Forget what happened today, it's a Google evening!
On Wednesday morning, even if you were not a member and in on our main plays, you might have benefited from this advice: "We have many earnings heavyweights yet to report, including our beloved Google, who are being held down this morning by a WSJ report that ad clicks were weak in March, recycling the same story for the third consecutive month as GOOG’s policy change works it’s way through the system so let’s be thrilled with the opportunity to pick up the $460s again for $9 this morning, this time I feel good enough to make it an official 10 in the DTP!"
For members, that play was a compliment to our existing Google plays and our Day Trading Virtual Portfolio went into earnings with 15 June $440s and 5 Sept $450s and 5 Apr $470s with 15 $450s sold against. At $520 we can expect to roll our callers to 20 May $500s at $35 while paying the $20 to cancel out the extra 5 April $450 caller, which is no problem as we should get a nice double off our $77,000 position – this is very good for a virtual portfolio we started with just $100K total on March 3rd!
Our main play on Google is in the Complex Spreads Virtual Portfolio where GOOG accidentally became a major holding as we rolled our January calls lower and lower, taking a 20% loss to stay in position against our callers but we ended up with 60 Jan $420s covered with 30 Apr $450s which were themselves topped off with 50 Apr $500s, as they were just $2.80 at the time we took them (4/11) and were well worth it to cap the potential gains of our $20 callers.

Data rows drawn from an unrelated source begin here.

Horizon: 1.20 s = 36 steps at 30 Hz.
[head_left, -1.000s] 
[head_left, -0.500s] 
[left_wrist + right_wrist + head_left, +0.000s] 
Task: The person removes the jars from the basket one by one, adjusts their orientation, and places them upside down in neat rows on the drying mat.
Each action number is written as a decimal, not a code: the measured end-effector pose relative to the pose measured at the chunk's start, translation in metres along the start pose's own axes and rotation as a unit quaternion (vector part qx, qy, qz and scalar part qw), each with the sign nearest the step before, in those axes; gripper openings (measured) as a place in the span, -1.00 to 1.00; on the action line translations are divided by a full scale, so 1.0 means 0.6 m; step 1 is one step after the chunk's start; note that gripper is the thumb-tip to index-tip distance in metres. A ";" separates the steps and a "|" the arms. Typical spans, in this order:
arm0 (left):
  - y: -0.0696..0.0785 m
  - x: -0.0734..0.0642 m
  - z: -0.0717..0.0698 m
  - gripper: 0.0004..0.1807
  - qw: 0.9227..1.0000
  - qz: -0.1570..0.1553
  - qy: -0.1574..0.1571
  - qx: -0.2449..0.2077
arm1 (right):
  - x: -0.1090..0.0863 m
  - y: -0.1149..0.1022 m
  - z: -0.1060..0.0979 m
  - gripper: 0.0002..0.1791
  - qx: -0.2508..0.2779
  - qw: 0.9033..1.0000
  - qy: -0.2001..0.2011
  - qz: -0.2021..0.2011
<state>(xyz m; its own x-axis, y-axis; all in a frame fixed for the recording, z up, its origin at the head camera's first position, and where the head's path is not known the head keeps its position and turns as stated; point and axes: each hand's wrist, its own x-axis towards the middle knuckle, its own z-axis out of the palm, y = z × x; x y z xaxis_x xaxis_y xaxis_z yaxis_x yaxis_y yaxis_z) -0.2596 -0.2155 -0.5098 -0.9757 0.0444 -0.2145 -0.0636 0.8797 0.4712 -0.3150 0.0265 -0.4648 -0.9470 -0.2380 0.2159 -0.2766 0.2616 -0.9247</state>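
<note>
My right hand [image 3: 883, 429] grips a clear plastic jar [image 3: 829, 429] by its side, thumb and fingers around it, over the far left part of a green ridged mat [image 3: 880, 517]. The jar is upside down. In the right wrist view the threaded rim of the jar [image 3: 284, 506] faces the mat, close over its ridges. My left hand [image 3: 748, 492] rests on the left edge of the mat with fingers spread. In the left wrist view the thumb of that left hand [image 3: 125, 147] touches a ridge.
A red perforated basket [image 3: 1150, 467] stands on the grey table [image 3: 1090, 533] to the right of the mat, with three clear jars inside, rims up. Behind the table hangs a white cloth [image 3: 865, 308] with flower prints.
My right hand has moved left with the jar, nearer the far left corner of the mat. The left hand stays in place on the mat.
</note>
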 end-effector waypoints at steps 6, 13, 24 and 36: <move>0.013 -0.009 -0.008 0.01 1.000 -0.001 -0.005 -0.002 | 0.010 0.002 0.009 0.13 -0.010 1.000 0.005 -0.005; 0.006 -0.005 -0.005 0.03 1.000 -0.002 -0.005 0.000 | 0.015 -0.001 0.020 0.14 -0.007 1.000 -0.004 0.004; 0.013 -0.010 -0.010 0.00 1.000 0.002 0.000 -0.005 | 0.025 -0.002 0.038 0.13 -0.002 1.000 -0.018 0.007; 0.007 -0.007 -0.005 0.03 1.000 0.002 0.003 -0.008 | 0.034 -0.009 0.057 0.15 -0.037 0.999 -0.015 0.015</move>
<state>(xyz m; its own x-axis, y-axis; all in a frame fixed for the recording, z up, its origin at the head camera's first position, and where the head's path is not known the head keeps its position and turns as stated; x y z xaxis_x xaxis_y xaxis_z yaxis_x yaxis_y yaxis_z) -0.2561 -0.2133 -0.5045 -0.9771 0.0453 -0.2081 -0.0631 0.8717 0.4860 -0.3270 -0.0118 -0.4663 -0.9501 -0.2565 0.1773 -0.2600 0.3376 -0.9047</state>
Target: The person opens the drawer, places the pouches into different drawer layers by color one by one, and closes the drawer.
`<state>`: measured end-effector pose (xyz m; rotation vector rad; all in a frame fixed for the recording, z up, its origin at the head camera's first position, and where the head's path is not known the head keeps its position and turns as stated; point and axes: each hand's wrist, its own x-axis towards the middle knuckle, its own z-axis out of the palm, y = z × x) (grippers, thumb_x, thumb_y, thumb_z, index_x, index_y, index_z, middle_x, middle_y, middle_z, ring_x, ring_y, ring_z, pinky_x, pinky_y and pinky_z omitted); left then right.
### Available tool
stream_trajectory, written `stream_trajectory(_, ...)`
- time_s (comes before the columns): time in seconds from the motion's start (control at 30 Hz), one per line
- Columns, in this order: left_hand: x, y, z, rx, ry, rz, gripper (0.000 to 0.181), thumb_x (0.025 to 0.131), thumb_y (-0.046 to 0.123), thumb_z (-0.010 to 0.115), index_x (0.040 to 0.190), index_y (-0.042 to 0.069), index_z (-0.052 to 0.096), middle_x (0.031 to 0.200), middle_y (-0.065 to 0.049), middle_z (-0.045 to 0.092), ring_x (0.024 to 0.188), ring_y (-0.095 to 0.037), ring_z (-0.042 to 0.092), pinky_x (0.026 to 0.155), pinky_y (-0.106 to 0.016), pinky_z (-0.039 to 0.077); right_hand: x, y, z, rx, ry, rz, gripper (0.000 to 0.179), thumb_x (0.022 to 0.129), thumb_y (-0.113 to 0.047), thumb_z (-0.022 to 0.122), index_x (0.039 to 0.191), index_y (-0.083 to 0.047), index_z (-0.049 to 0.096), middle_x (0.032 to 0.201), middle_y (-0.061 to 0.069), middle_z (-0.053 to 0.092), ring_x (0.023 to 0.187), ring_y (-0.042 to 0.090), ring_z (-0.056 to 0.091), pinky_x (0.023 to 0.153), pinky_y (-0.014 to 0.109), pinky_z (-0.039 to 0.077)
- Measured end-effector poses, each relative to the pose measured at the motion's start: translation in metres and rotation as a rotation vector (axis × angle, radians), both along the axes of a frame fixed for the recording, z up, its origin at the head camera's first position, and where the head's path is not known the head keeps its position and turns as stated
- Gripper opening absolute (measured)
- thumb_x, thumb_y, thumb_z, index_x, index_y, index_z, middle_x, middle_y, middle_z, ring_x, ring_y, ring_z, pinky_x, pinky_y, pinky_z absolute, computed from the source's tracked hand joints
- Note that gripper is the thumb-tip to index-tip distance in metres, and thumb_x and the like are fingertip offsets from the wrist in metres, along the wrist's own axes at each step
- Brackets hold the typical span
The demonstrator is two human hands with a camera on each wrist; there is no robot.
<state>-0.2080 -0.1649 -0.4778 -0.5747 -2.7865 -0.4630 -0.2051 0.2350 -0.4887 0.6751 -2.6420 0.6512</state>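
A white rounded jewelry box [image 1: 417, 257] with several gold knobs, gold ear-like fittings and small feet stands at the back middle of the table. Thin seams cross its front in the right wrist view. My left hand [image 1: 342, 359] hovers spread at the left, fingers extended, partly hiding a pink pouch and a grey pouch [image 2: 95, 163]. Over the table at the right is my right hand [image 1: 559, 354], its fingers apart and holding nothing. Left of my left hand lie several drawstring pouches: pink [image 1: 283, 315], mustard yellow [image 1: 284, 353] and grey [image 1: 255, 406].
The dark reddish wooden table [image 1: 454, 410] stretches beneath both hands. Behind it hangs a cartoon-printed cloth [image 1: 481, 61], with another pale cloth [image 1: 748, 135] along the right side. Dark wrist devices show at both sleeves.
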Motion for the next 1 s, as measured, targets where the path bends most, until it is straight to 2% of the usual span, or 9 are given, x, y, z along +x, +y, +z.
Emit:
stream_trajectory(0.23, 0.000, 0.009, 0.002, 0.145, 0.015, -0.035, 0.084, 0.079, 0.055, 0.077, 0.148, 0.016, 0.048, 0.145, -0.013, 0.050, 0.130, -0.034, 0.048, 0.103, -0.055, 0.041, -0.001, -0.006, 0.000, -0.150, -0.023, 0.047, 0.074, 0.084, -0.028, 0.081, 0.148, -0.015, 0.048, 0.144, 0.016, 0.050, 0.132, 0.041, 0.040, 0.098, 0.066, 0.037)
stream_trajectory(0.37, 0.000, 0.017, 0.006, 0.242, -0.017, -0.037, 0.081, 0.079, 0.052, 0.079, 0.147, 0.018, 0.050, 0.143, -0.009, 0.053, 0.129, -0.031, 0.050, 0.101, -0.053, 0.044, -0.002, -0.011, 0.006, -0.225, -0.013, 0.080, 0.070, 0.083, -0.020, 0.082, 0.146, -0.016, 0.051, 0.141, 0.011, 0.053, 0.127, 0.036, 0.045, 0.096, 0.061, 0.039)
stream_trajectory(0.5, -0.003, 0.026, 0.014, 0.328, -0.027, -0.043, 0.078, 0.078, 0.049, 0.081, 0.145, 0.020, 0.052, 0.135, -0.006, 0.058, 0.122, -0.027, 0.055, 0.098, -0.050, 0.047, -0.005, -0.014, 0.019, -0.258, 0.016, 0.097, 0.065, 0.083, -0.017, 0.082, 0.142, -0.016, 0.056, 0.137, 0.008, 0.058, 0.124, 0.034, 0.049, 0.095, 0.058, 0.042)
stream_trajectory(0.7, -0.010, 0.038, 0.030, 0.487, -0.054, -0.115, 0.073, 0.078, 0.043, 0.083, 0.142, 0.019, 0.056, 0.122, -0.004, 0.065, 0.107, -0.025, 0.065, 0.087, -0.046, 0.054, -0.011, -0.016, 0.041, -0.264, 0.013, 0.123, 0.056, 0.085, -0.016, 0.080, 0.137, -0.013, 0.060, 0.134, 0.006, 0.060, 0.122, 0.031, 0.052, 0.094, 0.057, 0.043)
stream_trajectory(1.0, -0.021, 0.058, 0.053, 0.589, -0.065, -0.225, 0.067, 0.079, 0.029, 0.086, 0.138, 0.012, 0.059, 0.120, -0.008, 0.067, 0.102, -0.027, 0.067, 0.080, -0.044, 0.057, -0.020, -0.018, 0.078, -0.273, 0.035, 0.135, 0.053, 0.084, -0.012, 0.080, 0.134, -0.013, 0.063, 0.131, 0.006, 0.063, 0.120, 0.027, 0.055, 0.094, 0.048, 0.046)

This position will make a silly amount of money so please excuse me if I am in a silly expiration day mood!
For those of you who more than 1/2 covered Google, this will be tricky but keep in mind that your April callers will have no premium and that May callers will have max premium on the morning spike so that is going to be a good time to roll. Understand that if you roll a $450 caller with no premium at $70 to a $50 May caller with, say $20 in premium (and I STRONGLY advise biting the bullet and giving your caller his $20 back on the roll) that if GOOG gains another $50, you still make the $20 in premium and owe your caller just $30 more than he paid you but your very deep in the money long position will get almost 100% of that $50 gain.
It is even possible that we will be able to roll our callers into some April calls tomorrow morning that have $10+ premiums and I will consider that as an interim step to rolling to May. This will all happen very fast at the open so use the post to ask questions before the bell as after the bell I will be just as busy as you are trading Google!
Once trading starts, this will not be the place to post Google questions, do that on the regular post but it's going to be a wild and busy day with GOOG earning 30% more than they earned last year, when they were also trading at $450 so let's say $600 is reachable on this run but probably not tomorrow.
I'm not going to analyze GOOG (but here's Erick Schonfeld with the CC review) now as I'm too excited about it and there are 1,000 guys doing write-ups today after the fact. We put our money where my mouth is long ago as we put our collective feet down at $420 and picked up our Google and Apple plays at what is now looking like a very nice bottom. I will mention something that the analysts seem to be missing – Google still hasn't monetized YouTube! Yes YouTube has over 100M videos downloaded a day and each video is a new page so even if we assume NO browsing and even if we assume Google would make just one penny per page that they put adds on (and it would be more because, with YouTube, they own the property so they collect both ends of the banner revenues) we are talking about an extra $1M per day as a very conservative estimate of YouTube ad potential. I would say this will end up dropping closer to $500M to the bottom line.
So congratulations to all who played along at home and now we move on to my next big prediction, that Meredtith Whitney has overstated the negative case for CitiGroup to the extreme. Just like with Google, where our premise was that the ComScore data was, if not wrong, an overused hyena attack, the takedown of CitiGroup from $50 to $20 was equally ridiculous – a position I outlined way back on 3/28, when the stock was just under $21.
We have major bets on C, BAC and XLF with our riskiest play being the June $25s we left naked in the $25KP. Also, congrats to those readers who took my play yesterday morning: "C is getting tempting again with a nervous sell-off taking them back to $23 and we already have some long positions but I think it will be fun to pick up the $25 calls for .15 today, hopefully .10. The trick is to buy a lot and then sell 1/2 on a .10 move up, leaving you with a fairly free trade." Ironically, I missed it as we had a technical glitch in chat in the morning but it was a great plan with the C calls doubling during the day already.
Man I love this job!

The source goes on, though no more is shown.